New England Compounding Center (NECC) was a compounding pharmacy founded in 1998. Based in Framingham, Massachusetts, NECC was a family-run business owned by Barry J. Cadden, his wife, Lisa Cadden (née Conigliaro) and her brother Gregory Conigliaro.

2012 fungal infection scandal 

The company became the center of a scandal resulting from a meningitis outbreak that started on May 21, 2012 and is linked to 76 deaths.  NECC recalled more than 2,000 products after distributing 17,000 vials of methylprednisolone for injection contaminated with fungi to 23 states.

Food and Drug Administration (FDA) regulations dictate that compounding pharmacies like NECC combine, mix, or alter ingredients only to create specific drugs for individual patients.
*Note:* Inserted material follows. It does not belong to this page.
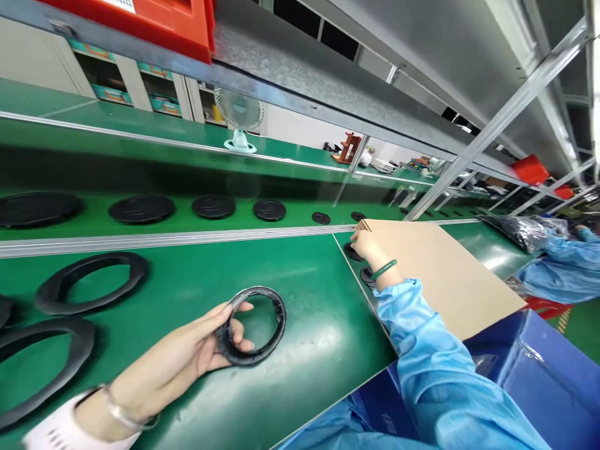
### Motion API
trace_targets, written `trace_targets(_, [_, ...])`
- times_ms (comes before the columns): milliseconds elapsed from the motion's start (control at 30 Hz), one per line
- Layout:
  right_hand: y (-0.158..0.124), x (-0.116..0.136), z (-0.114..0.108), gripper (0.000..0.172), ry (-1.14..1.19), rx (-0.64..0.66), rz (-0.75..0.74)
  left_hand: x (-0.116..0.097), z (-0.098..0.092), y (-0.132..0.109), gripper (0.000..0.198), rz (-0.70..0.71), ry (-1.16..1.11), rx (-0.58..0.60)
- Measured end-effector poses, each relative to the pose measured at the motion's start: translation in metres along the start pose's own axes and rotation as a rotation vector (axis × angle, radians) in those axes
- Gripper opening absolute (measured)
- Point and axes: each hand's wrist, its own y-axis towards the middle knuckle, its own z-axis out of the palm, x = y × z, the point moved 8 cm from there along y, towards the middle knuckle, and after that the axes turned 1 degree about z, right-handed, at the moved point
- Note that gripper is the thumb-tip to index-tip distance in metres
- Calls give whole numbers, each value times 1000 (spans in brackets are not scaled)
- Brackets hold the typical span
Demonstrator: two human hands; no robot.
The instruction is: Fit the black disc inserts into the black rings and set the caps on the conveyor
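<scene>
My left hand (187, 356) holds a black rubber ring (276, 319) upright by its lower edge, with the fingers curled through the opening. Two larger black rubber gaskets (91, 282) (42, 369) lie on the green bench (300, 275) to the left of that hand. My right hand (370, 253), in a blue sleeve, pinches a raised corner of a cardboard sheet (435, 269). Small black rings (367, 277) lie under and beside that corner, partly hidden by my hand.
A raised green shelf behind a metal rail carries a row of black round parts (213, 206). A blue bin (539, 375) stands at lower right. A co-worker's blue sleeve (562, 269) is at the right. A metal strut (497, 119) and overhead shelf run above.
</scene>
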Motion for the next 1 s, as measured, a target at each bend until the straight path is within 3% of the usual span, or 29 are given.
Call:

Massachusetts state regulators reported NECC was licensed only to prepare individual patient prescriptions. The company, however, shipped drugs to multiple states, and may have been operating outside of their legal boundaries, authorities said. Doctors, hospitals, and clinics had turned to compounding pharmacies like NECC because they often charge much lower prices than the major manufacturers.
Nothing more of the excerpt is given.